The molar mass of the water insoluble product formed from the fusion of chromite ore $$(FeCr_{2}O_{4})$$ with $$Na_{2}CO_{3}$$ in presence of $$O_{2}$$ is_______$$gmol^{-1}$$.

The chromite ore is given as $$FeCr_{2}O_{4}$$. When fused with $$Na_{2}CO_{3}$$ in the presence of oxygen $$(O_{2})$$, the reaction occurs as follows:

The balanced chemical equation is:

$$4FeCr_{2}O_{4} + 8Na_{2}CO_{3} + 7O_{2} \rightarrow 8Na_{2}CrO_{4} + 2Fe_{2}O_{3} + 8CO_{2}$$

The products are sodium chromate $$(Na_{2}CrO_{4})$$, ferric oxide $$(Fe_{2}O_{3})$$, and carbon dioxide $$(CO_{2})$$.

Among these:

• Sodium chromate $$(Na_{2}CrO_{4})$$ is soluble in water.
• Carbon dioxide $$(CO_{2})$$ is a gas and soluble in water to some extent, but it is not a solid insoluble product.
• Ferric oxide $$(Fe_{2}O_{3})$$ is insoluble in water and remains as a solid.

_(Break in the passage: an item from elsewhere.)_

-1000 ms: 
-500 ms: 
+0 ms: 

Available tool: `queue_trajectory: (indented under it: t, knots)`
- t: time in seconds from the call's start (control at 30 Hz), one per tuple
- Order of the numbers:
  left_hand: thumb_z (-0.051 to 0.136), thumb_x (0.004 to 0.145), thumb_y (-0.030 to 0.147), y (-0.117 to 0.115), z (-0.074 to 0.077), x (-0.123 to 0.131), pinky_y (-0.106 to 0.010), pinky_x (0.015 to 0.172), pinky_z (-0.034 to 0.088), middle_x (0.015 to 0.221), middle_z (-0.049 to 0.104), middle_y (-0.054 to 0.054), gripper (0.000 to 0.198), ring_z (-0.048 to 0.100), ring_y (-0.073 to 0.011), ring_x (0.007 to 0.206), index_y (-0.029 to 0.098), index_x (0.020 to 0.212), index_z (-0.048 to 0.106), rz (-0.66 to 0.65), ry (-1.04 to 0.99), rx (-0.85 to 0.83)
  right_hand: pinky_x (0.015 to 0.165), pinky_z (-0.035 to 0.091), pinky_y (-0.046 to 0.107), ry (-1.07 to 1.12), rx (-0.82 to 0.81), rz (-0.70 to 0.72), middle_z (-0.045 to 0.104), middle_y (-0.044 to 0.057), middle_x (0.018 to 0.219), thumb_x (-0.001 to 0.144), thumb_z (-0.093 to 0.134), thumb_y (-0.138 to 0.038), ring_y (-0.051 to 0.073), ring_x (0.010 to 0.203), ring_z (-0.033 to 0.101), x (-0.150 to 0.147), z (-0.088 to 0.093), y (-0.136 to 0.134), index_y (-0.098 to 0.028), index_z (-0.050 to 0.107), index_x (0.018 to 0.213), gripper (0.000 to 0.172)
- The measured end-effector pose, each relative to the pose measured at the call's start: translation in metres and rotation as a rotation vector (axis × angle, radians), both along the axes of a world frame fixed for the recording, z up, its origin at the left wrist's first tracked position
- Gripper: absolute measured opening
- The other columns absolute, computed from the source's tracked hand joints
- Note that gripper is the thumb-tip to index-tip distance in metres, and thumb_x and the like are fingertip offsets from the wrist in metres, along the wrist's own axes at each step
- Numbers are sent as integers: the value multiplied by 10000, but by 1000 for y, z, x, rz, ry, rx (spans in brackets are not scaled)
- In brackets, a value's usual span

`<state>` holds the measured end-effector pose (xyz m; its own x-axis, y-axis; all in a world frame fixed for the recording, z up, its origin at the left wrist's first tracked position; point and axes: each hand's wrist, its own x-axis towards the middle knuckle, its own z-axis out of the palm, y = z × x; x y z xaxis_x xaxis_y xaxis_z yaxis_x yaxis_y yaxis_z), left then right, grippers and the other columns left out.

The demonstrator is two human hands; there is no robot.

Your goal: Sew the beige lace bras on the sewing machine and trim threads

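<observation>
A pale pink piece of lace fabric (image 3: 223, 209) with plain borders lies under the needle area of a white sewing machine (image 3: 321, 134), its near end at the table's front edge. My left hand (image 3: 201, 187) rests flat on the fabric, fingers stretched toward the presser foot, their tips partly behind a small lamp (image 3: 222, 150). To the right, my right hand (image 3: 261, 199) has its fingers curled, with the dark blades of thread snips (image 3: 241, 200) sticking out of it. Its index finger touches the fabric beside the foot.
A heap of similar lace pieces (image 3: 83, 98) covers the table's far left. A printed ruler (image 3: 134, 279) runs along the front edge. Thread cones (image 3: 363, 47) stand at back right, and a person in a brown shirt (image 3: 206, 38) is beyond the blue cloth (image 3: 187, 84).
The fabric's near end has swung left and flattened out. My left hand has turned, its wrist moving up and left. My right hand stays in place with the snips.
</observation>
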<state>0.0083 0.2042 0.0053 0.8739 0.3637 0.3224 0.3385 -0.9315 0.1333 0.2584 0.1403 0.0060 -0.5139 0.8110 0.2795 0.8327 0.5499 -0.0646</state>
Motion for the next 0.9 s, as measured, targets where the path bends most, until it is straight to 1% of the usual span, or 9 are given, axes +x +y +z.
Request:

Thus, the water-insoluble product is ferric oxide $$(Fe_{2}O_{3})$$.

To find the molar mass of $$Fe_{2}O_{3}$$:

Atomic mass of iron $$(Fe) = 56$$ g/mol.

Atomic mass of oxygen $$(O) = 16$$ g/mol.

Molar mass of $$Fe_{2}O_{3} = (2 \times 56) + (3 \times 16) = 112 + 48 = 160$$ g/mol.

Therefore, the molar mass of the water-insoluble product is 160 g mol⁻¹.